The problem: Only the lines from the one with "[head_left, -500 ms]" through the final line below belong in the answer, copied exactly and without pictures.

*** Materials provided

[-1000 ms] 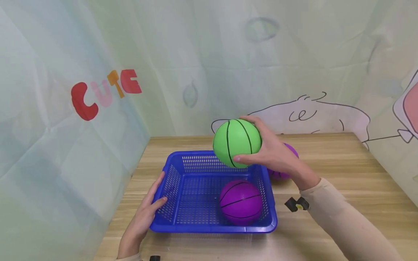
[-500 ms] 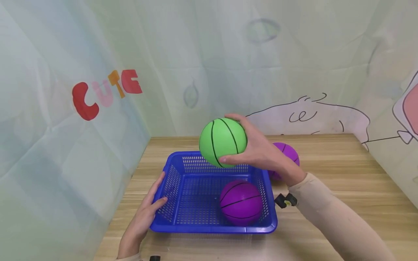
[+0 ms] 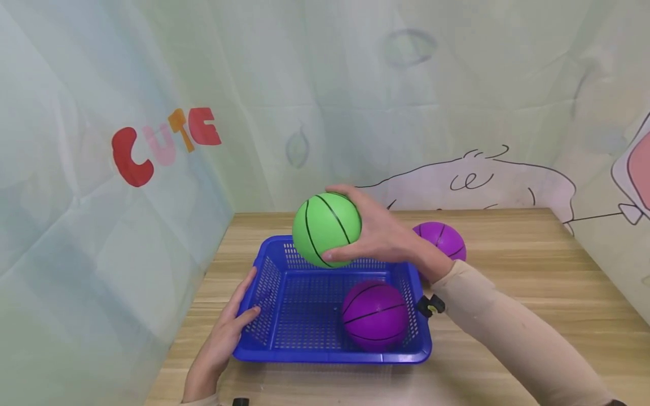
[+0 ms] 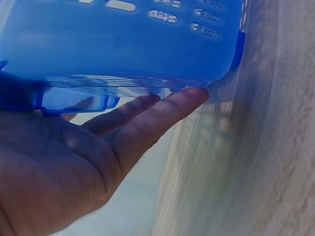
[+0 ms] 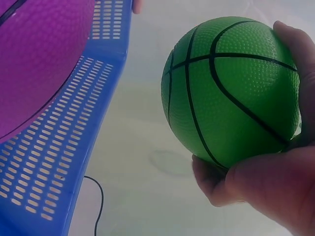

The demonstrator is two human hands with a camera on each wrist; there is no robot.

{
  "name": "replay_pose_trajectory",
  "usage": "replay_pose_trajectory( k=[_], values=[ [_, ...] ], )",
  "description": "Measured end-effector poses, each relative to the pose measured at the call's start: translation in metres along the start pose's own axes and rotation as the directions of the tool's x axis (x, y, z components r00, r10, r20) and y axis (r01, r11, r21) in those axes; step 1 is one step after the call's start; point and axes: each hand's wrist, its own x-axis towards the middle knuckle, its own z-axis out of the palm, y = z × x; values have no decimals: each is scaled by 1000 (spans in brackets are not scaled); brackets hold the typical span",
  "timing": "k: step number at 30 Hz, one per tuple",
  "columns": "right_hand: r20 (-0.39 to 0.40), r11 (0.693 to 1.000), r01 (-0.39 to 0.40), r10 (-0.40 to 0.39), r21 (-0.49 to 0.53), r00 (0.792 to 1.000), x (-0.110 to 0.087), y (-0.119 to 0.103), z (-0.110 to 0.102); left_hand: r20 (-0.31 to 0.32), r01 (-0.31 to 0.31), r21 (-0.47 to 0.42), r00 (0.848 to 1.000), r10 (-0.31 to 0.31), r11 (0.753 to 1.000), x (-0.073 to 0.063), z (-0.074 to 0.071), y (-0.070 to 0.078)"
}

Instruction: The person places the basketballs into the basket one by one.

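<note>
My right hand [image 3: 378, 231] grips a green toy basketball [image 3: 325, 230] with black lines, fingers over its far side and thumb across its near side. It holds the ball above the back part of a blue plastic basket [image 3: 325, 357]. A purple toy basketball [image 3: 376, 316] sits inside, in the near right corner. At the basket's left side, my left hand [image 3: 220, 335] holds the rim, thumb over it and fingers along the outside. The left wrist view shows those fingers [image 4: 147, 118] against the outer wall. In the right wrist view, the palm partly hides the green ball [image 5: 231, 93].
Another purple ball [image 3: 443, 239] rests on the wooden table [image 3: 533, 282] beyond the basket's right side, partly hidden by my right forearm. A printed cloth curtain [image 3: 355, 113] stands behind the table and along its left and right sides.
My right hand has carried the green ball leftward over the basket and, lately, slightly lower. More of the outside purple ball shows. My left hand and the basket have stayed put.
</note>
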Motion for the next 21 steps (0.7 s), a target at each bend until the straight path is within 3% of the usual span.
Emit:
replay_pose_trajectory(
  k=[21],
  values=[
    [176,995,19,-2,-98,984,25,-6,35,0,-8,8,1000,8,1000,0,0,1]
  ],
)
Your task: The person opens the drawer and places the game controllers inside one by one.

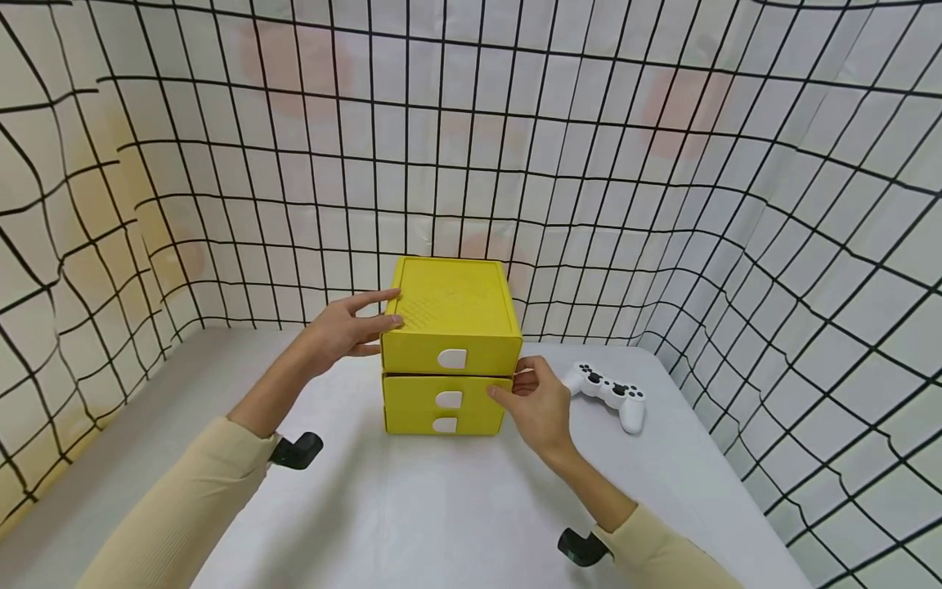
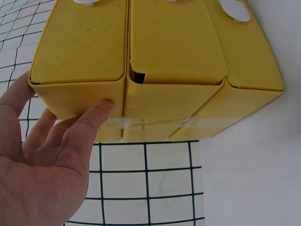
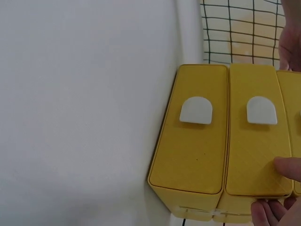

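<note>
While the left hand (image 1: pixel 340 329) loosely touches the box (image 1: pixel 459 298), the right hand (image 1: pixel 540 402) pinches the middle drawer (image 3: pixel 254 153) from the right.

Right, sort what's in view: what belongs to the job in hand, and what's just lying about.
In the job, it seems:
Yellow drawer unit
Left hand, touching the unit's left side
Right hand, holding the middle drawer at its right edge

Just lying about:
White game controller, on the table, untouched
Black wire mesh, standing behind
</note>
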The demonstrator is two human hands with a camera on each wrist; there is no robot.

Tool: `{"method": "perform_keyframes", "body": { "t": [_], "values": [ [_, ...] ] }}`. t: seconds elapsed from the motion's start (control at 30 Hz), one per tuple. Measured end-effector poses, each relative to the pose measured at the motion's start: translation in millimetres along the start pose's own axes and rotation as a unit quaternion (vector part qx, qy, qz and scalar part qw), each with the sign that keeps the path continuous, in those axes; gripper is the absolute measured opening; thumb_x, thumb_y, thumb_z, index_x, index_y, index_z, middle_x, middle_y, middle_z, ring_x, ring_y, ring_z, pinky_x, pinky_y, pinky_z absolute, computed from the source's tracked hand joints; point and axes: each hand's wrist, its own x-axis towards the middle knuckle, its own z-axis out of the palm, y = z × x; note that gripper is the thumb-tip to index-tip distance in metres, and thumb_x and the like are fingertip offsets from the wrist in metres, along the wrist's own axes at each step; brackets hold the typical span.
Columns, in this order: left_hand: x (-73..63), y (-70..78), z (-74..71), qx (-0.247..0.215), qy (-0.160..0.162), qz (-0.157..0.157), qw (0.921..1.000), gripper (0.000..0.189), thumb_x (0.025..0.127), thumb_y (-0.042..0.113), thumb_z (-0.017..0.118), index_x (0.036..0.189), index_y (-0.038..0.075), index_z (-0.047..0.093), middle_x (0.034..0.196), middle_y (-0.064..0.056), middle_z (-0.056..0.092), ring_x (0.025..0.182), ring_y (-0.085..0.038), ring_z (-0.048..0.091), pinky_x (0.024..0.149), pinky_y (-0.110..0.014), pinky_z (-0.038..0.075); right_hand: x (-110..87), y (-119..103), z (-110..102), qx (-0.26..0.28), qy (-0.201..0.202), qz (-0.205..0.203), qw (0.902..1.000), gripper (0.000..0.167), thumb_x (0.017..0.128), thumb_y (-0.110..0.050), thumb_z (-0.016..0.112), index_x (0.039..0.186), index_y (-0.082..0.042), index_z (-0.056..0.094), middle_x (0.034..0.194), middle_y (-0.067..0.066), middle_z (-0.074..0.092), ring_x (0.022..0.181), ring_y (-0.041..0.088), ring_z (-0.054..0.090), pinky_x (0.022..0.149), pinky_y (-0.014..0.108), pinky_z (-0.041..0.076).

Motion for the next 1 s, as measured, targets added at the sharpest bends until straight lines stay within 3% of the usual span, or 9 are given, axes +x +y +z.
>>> {"method": "perform_keyframes", "body": {
  "t": [0.33, 0.57, 0.83, 1.0],
  "values": [
    [-1.9, 2.8, 1.6, -0.003, 0.001, -0.002, 1.0000, 0.072, 0.092, 0.042, 0.075, 0.155, 0.035, 0.042, 0.149, -0.007, 0.055, 0.126, -0.027, 0.063, 0.103, -0.040, 0.055, 3.9, 3.8, -0.4, -0.017, 0.006, -0.023, 0.9996, 0.040, 0.075, -0.012, 0.091, 0.103, -0.004, 0.063, 0.083, 0.011, 0.071, 0.075, 0.020, 0.069, 0.067, 0.022, 0.060],
    [-1.0, 1.7, 0.7, -0.021, -0.009, 0.001, 0.9997, 0.073, 0.092, 0.037, 0.076, 0.156, 0.033, 0.042, 0.149, -0.006, 0.055, 0.138, -0.030, 0.053, 0.104, -0.040, 0.054, 6.8, 11.2, 2.2, -0.029, 0.011, -0.059, 0.9978, 0.038, 0.075, -0.014, 0.091, 0.099, -0.006, 0.063, 0.079, 0.008, 0.071, 0.070, 0.018, 0.068, 0.064, 0.024, 0.060],
    [-0.1, 1.2, -0.7, 0.004, 0.003, 0.000, 1.0000, 0.072, 0.091, 0.044, 0.076, 0.154, 0.036, 0.043, 0.146, -0.005, 0.057, 0.124, -0.027, 0.064, 0.103, -0.040, 0.056, 8.4, 12.9, 4.1, -0.034, 0.014, -0.066, 0.9971, 0.037, 0.076, -0.015, 0.090, 0.098, -0.006, 0.061, 0.078, 0.008, 0.069, 0.070, 0.017, 0.066, 0.064, 0.024, 0.060],
    [0.3, -0.6, -0.9, 0.006, 0.002, 0.000, 1.0000, 0.073, 0.090, 0.045, 0.076, 0.154, 0.036, 0.043, 0.146, -0.005, 0.057, 0.124, -0.026, 0.065, 0.102, -0.039, 0.056, 8.3, 11.6, 3.7, -0.046, 0.007, -0.059, 0.9972, 0.038, 0.077, -0.017, 0.090, 0.099, -0.007, 0.060, 0.078, 0.008, 0.069, 0.070, 0.017, 0.066, 0.064, 0.024, 0.060]
  ]
}}
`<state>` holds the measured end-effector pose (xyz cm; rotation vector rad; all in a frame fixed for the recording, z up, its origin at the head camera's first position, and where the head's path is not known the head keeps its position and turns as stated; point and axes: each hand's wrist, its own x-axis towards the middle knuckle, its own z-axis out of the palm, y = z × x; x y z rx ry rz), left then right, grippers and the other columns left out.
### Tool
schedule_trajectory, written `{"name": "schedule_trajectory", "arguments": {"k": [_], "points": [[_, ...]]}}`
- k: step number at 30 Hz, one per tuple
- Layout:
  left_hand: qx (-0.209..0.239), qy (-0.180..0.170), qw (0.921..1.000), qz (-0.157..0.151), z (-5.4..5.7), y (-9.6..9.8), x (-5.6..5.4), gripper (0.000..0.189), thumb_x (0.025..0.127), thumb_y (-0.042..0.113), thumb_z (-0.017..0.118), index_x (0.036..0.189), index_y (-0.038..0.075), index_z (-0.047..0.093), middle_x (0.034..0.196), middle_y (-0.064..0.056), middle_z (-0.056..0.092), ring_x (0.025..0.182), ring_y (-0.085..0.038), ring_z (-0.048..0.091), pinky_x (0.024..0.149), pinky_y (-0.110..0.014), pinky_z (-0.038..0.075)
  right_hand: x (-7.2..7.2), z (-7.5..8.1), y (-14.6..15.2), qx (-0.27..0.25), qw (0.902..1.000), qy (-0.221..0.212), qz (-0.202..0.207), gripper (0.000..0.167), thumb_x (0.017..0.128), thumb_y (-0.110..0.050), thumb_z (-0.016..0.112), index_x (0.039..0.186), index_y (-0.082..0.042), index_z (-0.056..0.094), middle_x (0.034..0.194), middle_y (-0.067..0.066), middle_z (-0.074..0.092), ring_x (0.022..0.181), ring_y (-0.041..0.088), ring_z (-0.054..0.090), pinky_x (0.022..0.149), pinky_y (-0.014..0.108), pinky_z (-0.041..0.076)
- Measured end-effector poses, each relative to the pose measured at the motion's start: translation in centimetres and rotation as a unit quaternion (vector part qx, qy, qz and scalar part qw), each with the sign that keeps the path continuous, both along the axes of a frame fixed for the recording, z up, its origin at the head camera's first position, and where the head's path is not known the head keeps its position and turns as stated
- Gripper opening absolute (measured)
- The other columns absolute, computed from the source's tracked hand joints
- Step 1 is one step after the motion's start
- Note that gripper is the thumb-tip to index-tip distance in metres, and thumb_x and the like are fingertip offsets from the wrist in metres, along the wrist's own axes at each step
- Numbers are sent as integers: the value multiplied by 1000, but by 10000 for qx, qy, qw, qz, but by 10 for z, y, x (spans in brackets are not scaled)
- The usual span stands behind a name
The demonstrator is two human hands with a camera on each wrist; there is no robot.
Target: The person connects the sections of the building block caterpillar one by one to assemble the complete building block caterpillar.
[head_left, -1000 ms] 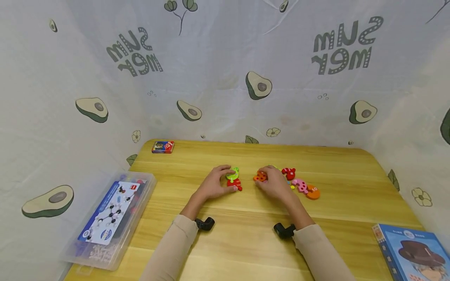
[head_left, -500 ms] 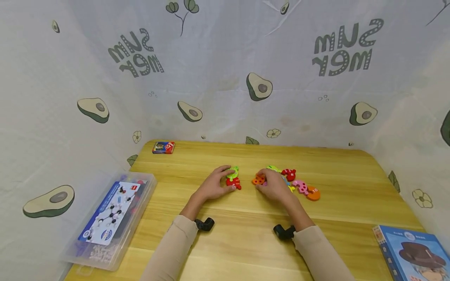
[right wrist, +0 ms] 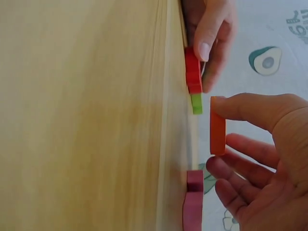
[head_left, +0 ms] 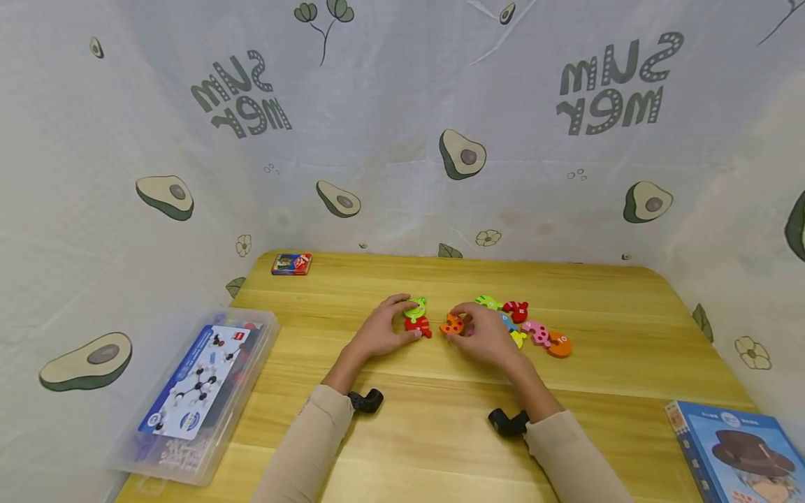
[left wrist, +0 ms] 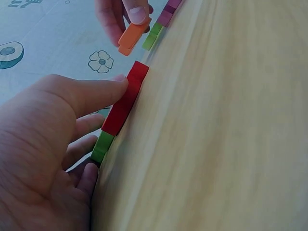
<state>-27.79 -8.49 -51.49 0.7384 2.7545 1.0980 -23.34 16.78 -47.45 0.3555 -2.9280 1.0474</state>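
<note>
My right hand [head_left: 489, 334] pinches an orange spotted puzzle piece [head_left: 451, 324] between thumb and fingers. In the right wrist view that orange piece [right wrist: 217, 126] stands off the wooden tabletop [right wrist: 96, 115]. To the left, my left hand [head_left: 381, 328] grips a red striped puzzle piece [head_left: 418, 325], its thumb against the near edge. Joined above the red piece is a green piece with a face [head_left: 415, 308], around which the fingers of the left hand curve. In the left wrist view, the red piece [left wrist: 126, 101] and green piece [left wrist: 102, 147] lie flat on the table.
Right of my right hand lie more puzzle pieces: green [head_left: 487, 302], red [head_left: 517, 311], yellow [head_left: 518, 339], pink [head_left: 537, 332] and orange numbered [head_left: 559, 344]. A clear plastic case [head_left: 195, 398] sits left, a small card box [head_left: 292, 264] back left, a blue box [head_left: 742, 450] front right.
My right hand has moved left with the orange spotted piece, closer to the red piece, uncovering more of the pieces behind it. My left hand has stayed in place.
</note>
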Motion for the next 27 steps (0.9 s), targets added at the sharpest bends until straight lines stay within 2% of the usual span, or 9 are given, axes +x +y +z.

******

Solution to the exercise:
[head_left, -500 ms] 
[right wrist, +0 ms] 
[head_left, +0 ms] 
[left wrist, +0 ms] 
<state>-27.79 -8.49 -51.49 0.7384 2.7545 1.0980 -23.34 16.78 -47.45 0.3555 -2.9280 1.0474</state>
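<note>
My right hand [head_left: 489, 334] pinches an orange spotted puzzle piece [head_left: 451, 324] between thumb and fingers. In the right wrist view that orange piece [right wrist: 217, 126] stands off the wooden tabletop [right wrist: 96, 115]. To the left, my left hand [head_left: 381, 328] grips a red striped puzzle piece [head_left: 418, 325], its thumb against the near edge. Joined above the red piece is a green piece with a face [head_left: 415, 308], around which the fingers of the left hand curve. In the left wrist view, the red piece [left wrist: 126, 101] and green piece [left wrist: 102, 147] lie flat on the table.
Right of my right hand lie more puzzle pieces: green [head_left: 487, 302], red [head_left: 517, 311], yellow [head_left: 518, 339], pink [head_left: 537, 332] and orange numbered [head_left: 559, 344]. A clear plastic case [head_left: 195, 398] sits left, a small card box [head_left: 292, 264] back left, a blue box [head_left: 742, 450] front right.
My right hand has moved left with the orange spotted piece, closer to the red piece, uncovering more of the pieces behind it. My left hand has stayed in place.
</note>
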Motion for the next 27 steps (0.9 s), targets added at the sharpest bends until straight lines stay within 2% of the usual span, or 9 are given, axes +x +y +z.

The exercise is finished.